Everything in the listing should be copied exactly, save for the pictures.

--- START ---

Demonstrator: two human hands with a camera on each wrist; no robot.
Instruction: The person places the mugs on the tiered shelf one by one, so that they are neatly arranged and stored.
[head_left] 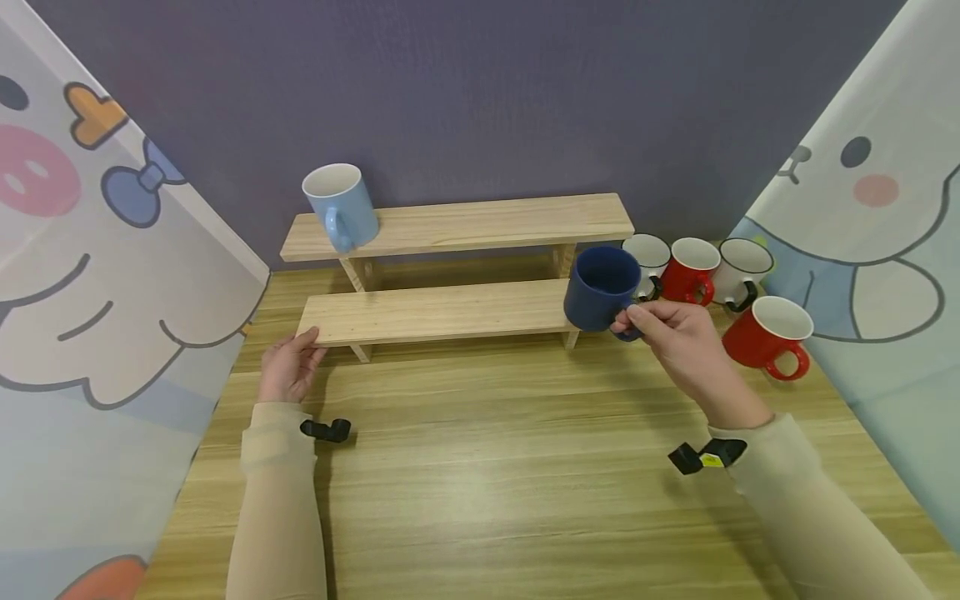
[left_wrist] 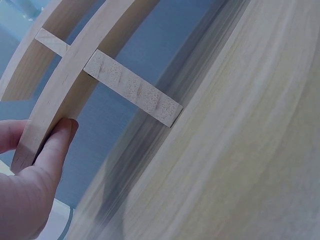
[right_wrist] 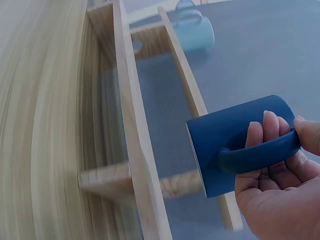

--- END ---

- _TASK SOLUTION_
Demonstrator: two human hands with a camera on each wrist; no robot.
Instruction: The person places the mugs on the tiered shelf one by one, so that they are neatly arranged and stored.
[head_left] 
[left_wrist] 
[right_wrist] 

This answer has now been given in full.